Anyone got anything lying around gathering dust? Looking for something more comfortable for the flat bar


----------



## DooDah (4 May 2015)

I have a specialized Jett saddle, not sure of width, but I will measure it tomorrow. I was going to post it on here soon as it is my wifes saddle but she does not like it. Hardly used and in excellent condition, just a bit of wear on the rails as per usual. I am pretty sure it is 155 width.


----------



## Crackle (4 May 2015)

Ebay: Tons of sadlles on there as I discovered looking for a Toupe the other day. Saddle not hairpiece.


----------



## vickster (4 May 2015)

Crackle said:


> Ebay: Tons of sadlles on there as I discovered looking for a Toupe the other day. Saddle not hairpiece.

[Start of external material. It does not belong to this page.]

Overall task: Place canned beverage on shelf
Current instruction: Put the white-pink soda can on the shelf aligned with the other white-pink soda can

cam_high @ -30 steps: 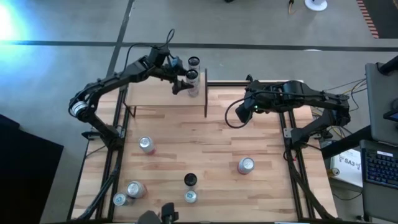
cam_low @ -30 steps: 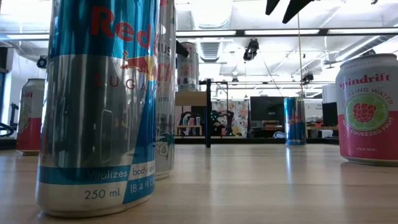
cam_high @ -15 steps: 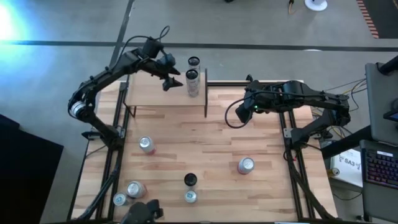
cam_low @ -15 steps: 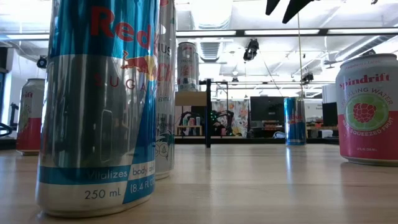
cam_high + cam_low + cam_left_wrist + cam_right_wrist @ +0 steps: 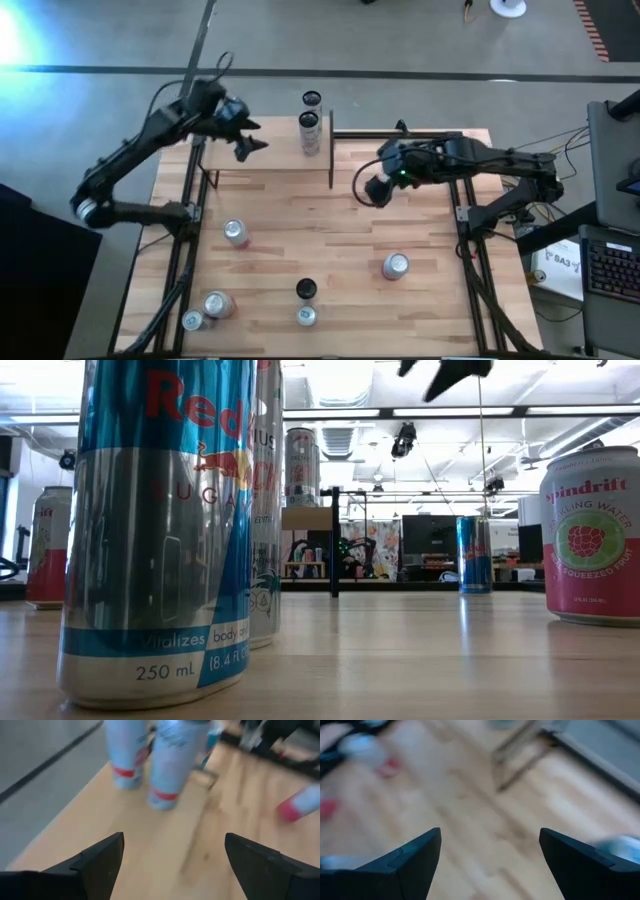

Except remarkably few 155mm women's ones at a decent price for a try out


----------



## Crackle (4 May 2015)

vickster said:


> Except remarkably few 155mm women's ones at a decent price for a try out


Oh.


----------



## vickster (4 May 2015)

Thanks @DooDah for checking


----------



## theloafer (4 May 2015)

@vickster this any good to you ....from my ex trek I think


----------



## vickster (4 May 2015)

It looks rather wider than 155? I tend to go for something racier, but cheers


----------



## winjim (4 May 2015)

Come to think of it @vickster, I still have your saddle which you very kindly lent me. Would you like it back?


----------



## vickster (4 May 2015)

winjim said:


> Come to think of it @vickster, I still have your saddle which you very kindly lent me. Would you like it back?


Ah was it a bontrager one?


----------



## winjim (4 May 2015)

vickster said:


> Ah was it a bontrager one?


That's it.


----------



## vickster (4 May 2015)

Oh yes, that would be cool


----------



## winjim (4 May 2015)

vickster said:


> Oh yes, that would be cool


Excellent, pm me your address and I'll send it back. Sorry I've had it for so long .


----------



## vickster (4 May 2015)

PMd


----------